December 23, 2022
Author: Henry Sokolski and Gary Schmitt
The country is focused on the Jan. 6 committee’s criminal referral of former President Trump to the Department of Justice (DOJ) for four alleged crimes, including inciting and abetting an insurrection. But Trump’s decision to stash classified documents at his Mar-a-Lago residence continues to be investigated by DOJ. Although not rising to the level of insurrection, the possible crime of mishandling defense information and obstructing their lawful recovery deserves greater congressional attention.
Initially, Trump and some of his supporters claimed that, as president, he had declassified the documents, and, hence, they were his to keep.

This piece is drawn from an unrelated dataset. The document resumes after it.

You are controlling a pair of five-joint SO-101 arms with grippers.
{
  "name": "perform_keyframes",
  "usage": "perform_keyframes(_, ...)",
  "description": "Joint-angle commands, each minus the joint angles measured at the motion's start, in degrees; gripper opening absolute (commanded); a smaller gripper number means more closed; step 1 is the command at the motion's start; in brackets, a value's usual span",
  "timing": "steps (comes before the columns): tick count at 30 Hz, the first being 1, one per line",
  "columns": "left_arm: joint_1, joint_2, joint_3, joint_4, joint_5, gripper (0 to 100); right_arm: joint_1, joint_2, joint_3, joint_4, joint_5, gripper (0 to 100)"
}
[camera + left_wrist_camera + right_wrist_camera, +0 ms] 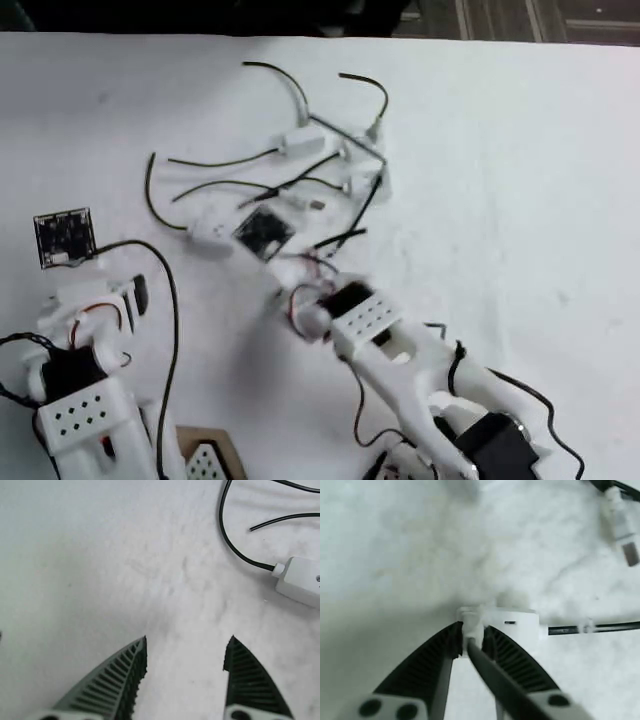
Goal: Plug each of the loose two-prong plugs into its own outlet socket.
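Within the right gripper [472,636], a white plug [514,622].

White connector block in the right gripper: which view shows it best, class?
Right wrist view: the white connector block sits centred, its end pinched in the right gripper, black cord attached. The high view gives a blurred white patch at that arm's tip; the left wrist view faces another white block.

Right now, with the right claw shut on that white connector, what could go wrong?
The right claw pinches the connector only at its end, so it may twist or slip out. Its cable leads off among crowded loose wires; pulling on it might drag those along.
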Motion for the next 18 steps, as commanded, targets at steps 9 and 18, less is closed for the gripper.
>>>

Putting aside whether keeping the documents, declassified or not, is a violation of presidential records law (which it most likely is), some commentators have dismissed the notion that the president could have in fact declassified the documents.
Lacking any written record, the former president’s claim is seen as typical Trump — just winging it when it comes to asserting presidential powers. That none of his lawyers have advanced this argument in court reaffirms the opinion of most that it should not be taken seriously.
But it would be wrong to simply dismiss Trump’s assertion, and it is an issue that is in danger of falling through the cracks. Presidents have long claimed the authority to classify materials by dint of the president being the nation’s chief executive and commander in chief — the only official vested under Article II of the Constitution with “the executive power.”